Crews prepare for strong winds and explosive fire growth in the west

FLAGSTAFF, Ariz. (AP) — Firefighters fanned out across a blackened landscape in Arizona’s high country, digging into the ground to douse tree stumps and smoldering roots as helicopters buzzed overhead their heads with buckets of water only to come across a huge fire.

The work has been tedious and steady – all with the recognition that already strong winds will pick up stronger on Friday and a change over the weekend could turn the blaze back to a mountainous tourist town.

The 32 square mile (83 square kilometer) blaze outside Flagstaff is one of half a dozen major wildfires that have swept through Arizona, New Mexico and Colorado during the last week. Forecasters have warned that above-average temperatures and below-average rainfall combined with spring winds have raised the chances of more catastrophic fires.

The elements needed for critical fire weather are “pretty much on steroids in the atmosphere for tomorrow,” said Scott Overpeck of the National Weather Service in Albuquerque. “And by that we mean they’re really excited. It’s all really overlapping at the same time.

Red flag warnings were issued Thursday for much of northern Arizona and large parts of New Mexico as state and federal authorities raced to get more crews to the front lines.

With the forecast wind conditions, “it will be difficult to get those containment lines in place to stop the fire from growing,” said Jerolyn Byrne, spokesperson for the team working on the Flagstaff-area fire. “We will see growth on fire.”

Neither authorities nor residents were able to fully assess the damage near Flagstaff, as crews were busy Thursday battling a spot fire and keeping flames from creeping up the mountainside. If this were to happen it would mean a much larger fire with long term consequences such as erosion and flooding.

However, the spirits went up Thursday when helicopters were able for the first time to start throwing water on the flames.
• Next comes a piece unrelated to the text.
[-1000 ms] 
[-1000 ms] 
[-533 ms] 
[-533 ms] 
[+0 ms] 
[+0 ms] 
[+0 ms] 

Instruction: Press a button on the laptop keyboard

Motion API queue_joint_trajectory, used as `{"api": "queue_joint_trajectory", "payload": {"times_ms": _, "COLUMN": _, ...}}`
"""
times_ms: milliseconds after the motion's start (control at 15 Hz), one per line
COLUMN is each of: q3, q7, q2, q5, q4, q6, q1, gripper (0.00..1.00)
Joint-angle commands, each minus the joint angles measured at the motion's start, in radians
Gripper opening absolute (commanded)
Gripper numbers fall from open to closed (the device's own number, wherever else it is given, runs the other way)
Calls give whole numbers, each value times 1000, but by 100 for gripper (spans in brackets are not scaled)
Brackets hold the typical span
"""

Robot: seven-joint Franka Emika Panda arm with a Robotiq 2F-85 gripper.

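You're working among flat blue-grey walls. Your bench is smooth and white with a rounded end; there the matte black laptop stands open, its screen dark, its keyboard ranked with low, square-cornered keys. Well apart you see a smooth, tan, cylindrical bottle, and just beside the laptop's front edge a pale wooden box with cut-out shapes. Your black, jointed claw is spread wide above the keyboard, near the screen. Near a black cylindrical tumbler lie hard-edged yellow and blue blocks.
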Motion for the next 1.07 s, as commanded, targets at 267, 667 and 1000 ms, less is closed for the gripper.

Arizona Governor Doug Ducey declared a state of emergency in Coconino County in Flagstaff on Thursday. The declaration paves the way for the use of public funds for evacuations, shelters, repairs and other expenses. However, the money cannot be used to reimburse home and business owners for their losses.

Hundreds of people have been evacuated due to wildfires burning in the southwest. Popular lakes and national monuments have been closed in Arizona, some because fire moved directly on them. Local and federal land managers have also imposed burning bans and fire restrictions on public lands.

Wildfires have become a year-round threat in the West given changing conditions that include earlier snowmelt and later rains in the fall, scientists said. The problems are exacerbated by decades of fire suppression and poor forest management, as well as a 20-plus-year mega-drought that studies have linked to human-induced climate change.

Residents around Flagstaff wondered how a small fire reported northeast of the college town on Sunday afternoon had swelled to more than 30 square miles (77 square kilometers) in a matter of days. Matt McGrath, a district ranger in the Coconino National Forest, said firefighters surrounded the wildfire on Sunday and saw no smoke or active flames when they checked it again on Monday.

On Tuesday, the wind was firmly under control. Flames emerged and jumped the containment line.

The cause of the fire is under investigation.

Smoldering stumps dotted the area where the fire is believed to have started.

Preston Mercer, a fire management specialist at the Coconino National Forest, recalls standing on the same ground in 2010, battling another large fire. Like this one, this fire took advantage of dry vegetation and strong winds.

“The environment is not very friendly. It was blowing at 70 mph. The stones hit everyone in the face. It was very smoky and we were working straight through the heat,” he said of the conditions this week. “These guys work incredibly hard. They know the values ​​at risk. It is their community.

In neighboring New Mexico, crews were battling several fires, including two that forced a small number of evacuations and one that threatened natural gas and telecommunications lines.

Fire danger also remained high in southern Colorado, where a wildfire on Wednesday destroyed an unknown number of homes in Monte Vista, a community of about 4,150 people surrounded by agricultural fields. Despite strong winds, firefighters stopped the spread of the fire in the evening but hot spots remained.

Officials said they were still assessing the damage on Thursday, but noted that six families had been displaced by the fire.

About 25 structures were lost in the Flagstaff area fire. On Wednesday night, Coconino County officials told residents about a system to request help with food, temporary housing and other needs. Some 765 homes were evacuated.

Rocky Opliger, the incident commander on a wildfire that has burned about 3 square miles (7 square kilometers) and forced evacuations south of Prescott, Ariz., said conditions are among the worst he has ever seen. seen in nearly five decades of fighting forest fires.

“It’s very early to have this kind of fire behavior,” he said. “Right now, we are subject to the vagaries of the weather.”

Associated Press writers Paul Davenport in Phoenix, Susan Montoya Bryan in Albuquerque, New Mexico, Scott Sonner in Reno, Nevada and Colleen Slevin in Denver contributed to this report.